*What needs to be done:* All of the data is to be copied without a single change.

*Data extract:*
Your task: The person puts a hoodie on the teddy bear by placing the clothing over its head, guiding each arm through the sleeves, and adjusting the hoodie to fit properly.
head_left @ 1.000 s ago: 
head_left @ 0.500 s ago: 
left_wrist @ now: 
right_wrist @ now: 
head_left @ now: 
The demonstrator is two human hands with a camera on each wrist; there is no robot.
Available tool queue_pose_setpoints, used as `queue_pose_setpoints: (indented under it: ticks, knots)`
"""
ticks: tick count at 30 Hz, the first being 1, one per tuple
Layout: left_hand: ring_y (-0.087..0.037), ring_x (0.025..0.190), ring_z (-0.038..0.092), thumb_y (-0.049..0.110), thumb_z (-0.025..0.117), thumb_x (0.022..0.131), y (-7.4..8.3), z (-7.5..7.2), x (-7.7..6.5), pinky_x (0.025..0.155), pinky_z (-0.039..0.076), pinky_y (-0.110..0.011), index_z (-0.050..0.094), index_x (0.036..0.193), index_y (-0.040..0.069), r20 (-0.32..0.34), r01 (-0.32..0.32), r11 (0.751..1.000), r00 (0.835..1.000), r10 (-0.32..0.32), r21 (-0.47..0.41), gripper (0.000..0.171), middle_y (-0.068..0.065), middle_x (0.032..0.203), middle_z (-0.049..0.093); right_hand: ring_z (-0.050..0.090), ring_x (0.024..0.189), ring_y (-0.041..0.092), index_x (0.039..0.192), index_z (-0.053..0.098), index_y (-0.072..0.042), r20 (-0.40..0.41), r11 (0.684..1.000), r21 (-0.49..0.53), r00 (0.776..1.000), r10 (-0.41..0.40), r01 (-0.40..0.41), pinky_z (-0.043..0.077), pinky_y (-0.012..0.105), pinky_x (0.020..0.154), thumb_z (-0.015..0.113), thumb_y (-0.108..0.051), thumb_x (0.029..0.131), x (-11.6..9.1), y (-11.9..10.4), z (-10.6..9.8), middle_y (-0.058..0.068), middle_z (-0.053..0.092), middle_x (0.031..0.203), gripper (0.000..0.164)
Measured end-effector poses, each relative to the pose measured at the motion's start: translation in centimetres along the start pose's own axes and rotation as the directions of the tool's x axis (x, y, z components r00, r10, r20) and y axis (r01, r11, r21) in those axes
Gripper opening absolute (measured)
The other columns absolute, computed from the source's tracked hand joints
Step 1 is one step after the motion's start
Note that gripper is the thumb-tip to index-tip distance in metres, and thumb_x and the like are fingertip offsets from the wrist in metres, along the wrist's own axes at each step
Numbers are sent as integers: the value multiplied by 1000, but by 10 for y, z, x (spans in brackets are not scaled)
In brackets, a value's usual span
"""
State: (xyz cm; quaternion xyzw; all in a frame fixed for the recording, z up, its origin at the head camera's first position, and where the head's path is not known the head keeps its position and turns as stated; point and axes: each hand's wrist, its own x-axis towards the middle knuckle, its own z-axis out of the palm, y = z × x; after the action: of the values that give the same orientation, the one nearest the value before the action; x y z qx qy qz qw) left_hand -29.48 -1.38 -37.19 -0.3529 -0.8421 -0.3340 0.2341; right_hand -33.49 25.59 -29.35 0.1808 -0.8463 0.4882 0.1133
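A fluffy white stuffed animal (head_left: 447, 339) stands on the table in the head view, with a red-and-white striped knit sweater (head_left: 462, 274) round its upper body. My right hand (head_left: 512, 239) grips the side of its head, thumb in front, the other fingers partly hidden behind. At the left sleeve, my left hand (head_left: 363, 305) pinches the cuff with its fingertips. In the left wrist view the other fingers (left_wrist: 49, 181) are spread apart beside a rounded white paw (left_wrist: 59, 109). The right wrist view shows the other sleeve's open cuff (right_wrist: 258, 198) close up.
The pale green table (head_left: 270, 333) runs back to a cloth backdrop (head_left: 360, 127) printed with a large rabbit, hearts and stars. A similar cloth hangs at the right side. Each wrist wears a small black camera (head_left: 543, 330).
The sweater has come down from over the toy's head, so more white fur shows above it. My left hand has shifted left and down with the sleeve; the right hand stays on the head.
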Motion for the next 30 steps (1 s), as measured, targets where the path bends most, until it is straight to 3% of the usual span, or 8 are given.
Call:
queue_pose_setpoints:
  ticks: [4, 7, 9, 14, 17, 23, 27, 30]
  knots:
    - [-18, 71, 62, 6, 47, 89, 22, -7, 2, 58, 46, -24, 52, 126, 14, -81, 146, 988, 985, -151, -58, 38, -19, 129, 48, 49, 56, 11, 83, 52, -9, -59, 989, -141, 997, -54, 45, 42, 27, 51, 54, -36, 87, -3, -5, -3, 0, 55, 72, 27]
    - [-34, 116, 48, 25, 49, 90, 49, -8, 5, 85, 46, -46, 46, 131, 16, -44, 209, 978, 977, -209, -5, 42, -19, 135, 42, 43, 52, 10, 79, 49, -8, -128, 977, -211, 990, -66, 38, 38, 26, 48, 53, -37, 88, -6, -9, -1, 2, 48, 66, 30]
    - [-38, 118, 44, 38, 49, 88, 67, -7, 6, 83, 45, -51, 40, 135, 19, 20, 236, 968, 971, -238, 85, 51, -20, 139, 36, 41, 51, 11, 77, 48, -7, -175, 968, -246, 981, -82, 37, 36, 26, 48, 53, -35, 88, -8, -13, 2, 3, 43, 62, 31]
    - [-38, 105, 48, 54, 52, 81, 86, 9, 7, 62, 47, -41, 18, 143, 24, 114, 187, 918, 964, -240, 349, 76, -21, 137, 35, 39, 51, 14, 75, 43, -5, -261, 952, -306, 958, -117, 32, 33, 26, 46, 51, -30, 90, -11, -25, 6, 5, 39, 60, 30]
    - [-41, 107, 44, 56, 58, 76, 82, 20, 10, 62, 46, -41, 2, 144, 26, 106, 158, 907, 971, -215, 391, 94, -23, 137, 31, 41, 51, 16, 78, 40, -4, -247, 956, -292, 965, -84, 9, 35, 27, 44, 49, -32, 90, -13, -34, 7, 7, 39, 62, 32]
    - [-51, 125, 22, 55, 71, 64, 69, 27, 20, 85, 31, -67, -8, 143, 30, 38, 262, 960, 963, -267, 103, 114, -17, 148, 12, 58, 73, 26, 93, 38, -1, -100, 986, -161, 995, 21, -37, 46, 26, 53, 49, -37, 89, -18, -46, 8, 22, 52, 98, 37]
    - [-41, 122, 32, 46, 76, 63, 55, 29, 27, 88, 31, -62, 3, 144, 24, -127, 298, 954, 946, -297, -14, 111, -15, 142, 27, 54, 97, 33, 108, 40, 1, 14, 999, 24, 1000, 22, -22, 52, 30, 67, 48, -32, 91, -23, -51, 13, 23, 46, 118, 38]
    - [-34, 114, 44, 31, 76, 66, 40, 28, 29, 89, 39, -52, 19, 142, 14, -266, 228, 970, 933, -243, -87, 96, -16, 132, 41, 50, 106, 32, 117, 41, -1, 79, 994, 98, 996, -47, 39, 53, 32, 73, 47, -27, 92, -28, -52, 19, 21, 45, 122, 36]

*Answer area:*
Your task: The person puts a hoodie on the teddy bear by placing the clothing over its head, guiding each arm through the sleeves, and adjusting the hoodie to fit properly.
head_left @ 1.000 s ago: 
head_left @ 0.500 s ago: 
left_wrist @ now: 
right_wrist @ now: 
head_left @ now: 
The demonstrator is two human hands with a camera on each wrist; there is no robot.
Available tool queue_pose_setpoints, used as `queue_pose_setpoints: (indented under it: ticks, knots)`
"""
ticks: tick count at 30 Hz, the first being 1, one per tuple
Layout: left_hand: ring_y (-0.087..0.037), ring_x (0.025..0.190), ring_z (-0.038..0.092), thumb_y (-0.049..0.110), thumb_z (-0.025..0.117), thumb_x (0.022..0.131), y (-7.4..8.3), z (-7.5..7.2), x (-7.7..6.5), pinky_x (0.025..0.155), pinky_z (-0.039..0.076), pinky_y (-0.110..0.011), index_z (-0.050..0.094), index_x (0.036..0.193), index_y (-0.040..0.069), r20 (-0.32..0.34), r01 (-0.32..0.32), r11 (0.751..1.000), r00 (0.835..1.000), r10 (-0.32..0.32), r21 (-0.47..0.41), gripper (0.000..0.171), middle_y (-0.068..0.065), middle_x (0.032..0.203), middle_z (-0.049..0.093); right_hand: ring_z (-0.050..0.090), ring_x (0.024..0.189), ring_y (-0.041..0.092), index_x (0.039..0.192), index_z (-0.053..0.098), index_y (-0.072..0.042), r20 (-0.40..0.41), r11 (0.684..1.000), r21 (-0.49..0.53), r00 (0.776..1.000), r10 (-0.41..0.40), r01 (-0.40..0.41), pinky_z (-0.043..0.077), pinky_y (-0.012..0.105), pinky_x (0.020..0.154), thumb_z (-0.015..0.113), thumb_y (-0.108..0.051), thumb_x (0.029..0.131), x (-11.6..9.1), y (-11.9..10.4), z (-10.6..9.8), middle_y (-0.058..0.068), middle_z (-0.053..0.092), middle_x (0.031..0.203), gripper (0.000..0.164)
Measured end-effector poses, each relative to the pose measured at the motion's start: translation in centimetres along the start pose's own axes and rotation as the directions of the tool's x axis (x, y, z components r00, r10, r20) and y axis (r01, r11, r21) in those axes
Gripper opening absolute (measured)
The other columns absolute, computed from the source's tracked hand joints
Step 1 is one step after the motion's start
Note that gripper is the thumb-tip to index-tip distance in metres, and thumb_x and the like are fingertip offsets from the wrist in metres, along the wrist's own axes at each step
Numbers are sent as integers: the value multiplied by 1000, but by 10 for y, z, x (spans in brackets are not scaled)
In brackets, a value's usual span
"""
State: (xyz cm; quaternion xyzw; all in a frame fixed for the recording, z up, its origin at the head camera's first position, and where the head's path is not known the head keeps its position and turns as stated; point and axes: each hand's wrist, its own x-axis towards the middle knuckle, its own z-axis out of the palm, y = z × x; after the action: of the values that give the same orientation, the one nearest the value before the action; x y z qx qy qz qw) left_hand -29.48 -1.38 -37.19 -0.3529 -0.8421 -0.3340 0.2341; right_hand -33.49 25.59 -29.35 0.1808 -0.8463 0.4882 0.1133
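A fluffy white stuffed animal (head_left: 447, 339) stands on the table in the head view, with a red-and-white striped knit sweater (head_left: 462, 274) round its upper body. My right hand (head_left: 512, 239) grips the side of its head, thumb in front, the other fingers partly hidden behind. At the left sleeve, my left hand (head_left: 363, 305) pinches the cuff with its fingertips. In the left wrist view the other fingers (left_wrist: 49, 181) are spread apart beside a rounded white paw (left_wrist: 59, 109). The right wrist view shows the other sleeve's open cuff (right_wrist: 258, 198) close up.
The pale green table (head_left: 270, 333) runs back to a cloth backdrop (head_left: 360, 127) printed with a large rabbit, hearts and stars. A similar cloth hangs at the right side. Each wrist wears a small black camera (head_left: 543, 330).
The sweater has come down from over the toy's head, so more white fur shows above it. My left hand has shifted left and down with the sleeve; the right hand stays on the head.
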Motion for the next 30 steps (1 s), as measured, targets where the path bends most, until it is straight to 3% of the usual span, or 8 are given.
Call:
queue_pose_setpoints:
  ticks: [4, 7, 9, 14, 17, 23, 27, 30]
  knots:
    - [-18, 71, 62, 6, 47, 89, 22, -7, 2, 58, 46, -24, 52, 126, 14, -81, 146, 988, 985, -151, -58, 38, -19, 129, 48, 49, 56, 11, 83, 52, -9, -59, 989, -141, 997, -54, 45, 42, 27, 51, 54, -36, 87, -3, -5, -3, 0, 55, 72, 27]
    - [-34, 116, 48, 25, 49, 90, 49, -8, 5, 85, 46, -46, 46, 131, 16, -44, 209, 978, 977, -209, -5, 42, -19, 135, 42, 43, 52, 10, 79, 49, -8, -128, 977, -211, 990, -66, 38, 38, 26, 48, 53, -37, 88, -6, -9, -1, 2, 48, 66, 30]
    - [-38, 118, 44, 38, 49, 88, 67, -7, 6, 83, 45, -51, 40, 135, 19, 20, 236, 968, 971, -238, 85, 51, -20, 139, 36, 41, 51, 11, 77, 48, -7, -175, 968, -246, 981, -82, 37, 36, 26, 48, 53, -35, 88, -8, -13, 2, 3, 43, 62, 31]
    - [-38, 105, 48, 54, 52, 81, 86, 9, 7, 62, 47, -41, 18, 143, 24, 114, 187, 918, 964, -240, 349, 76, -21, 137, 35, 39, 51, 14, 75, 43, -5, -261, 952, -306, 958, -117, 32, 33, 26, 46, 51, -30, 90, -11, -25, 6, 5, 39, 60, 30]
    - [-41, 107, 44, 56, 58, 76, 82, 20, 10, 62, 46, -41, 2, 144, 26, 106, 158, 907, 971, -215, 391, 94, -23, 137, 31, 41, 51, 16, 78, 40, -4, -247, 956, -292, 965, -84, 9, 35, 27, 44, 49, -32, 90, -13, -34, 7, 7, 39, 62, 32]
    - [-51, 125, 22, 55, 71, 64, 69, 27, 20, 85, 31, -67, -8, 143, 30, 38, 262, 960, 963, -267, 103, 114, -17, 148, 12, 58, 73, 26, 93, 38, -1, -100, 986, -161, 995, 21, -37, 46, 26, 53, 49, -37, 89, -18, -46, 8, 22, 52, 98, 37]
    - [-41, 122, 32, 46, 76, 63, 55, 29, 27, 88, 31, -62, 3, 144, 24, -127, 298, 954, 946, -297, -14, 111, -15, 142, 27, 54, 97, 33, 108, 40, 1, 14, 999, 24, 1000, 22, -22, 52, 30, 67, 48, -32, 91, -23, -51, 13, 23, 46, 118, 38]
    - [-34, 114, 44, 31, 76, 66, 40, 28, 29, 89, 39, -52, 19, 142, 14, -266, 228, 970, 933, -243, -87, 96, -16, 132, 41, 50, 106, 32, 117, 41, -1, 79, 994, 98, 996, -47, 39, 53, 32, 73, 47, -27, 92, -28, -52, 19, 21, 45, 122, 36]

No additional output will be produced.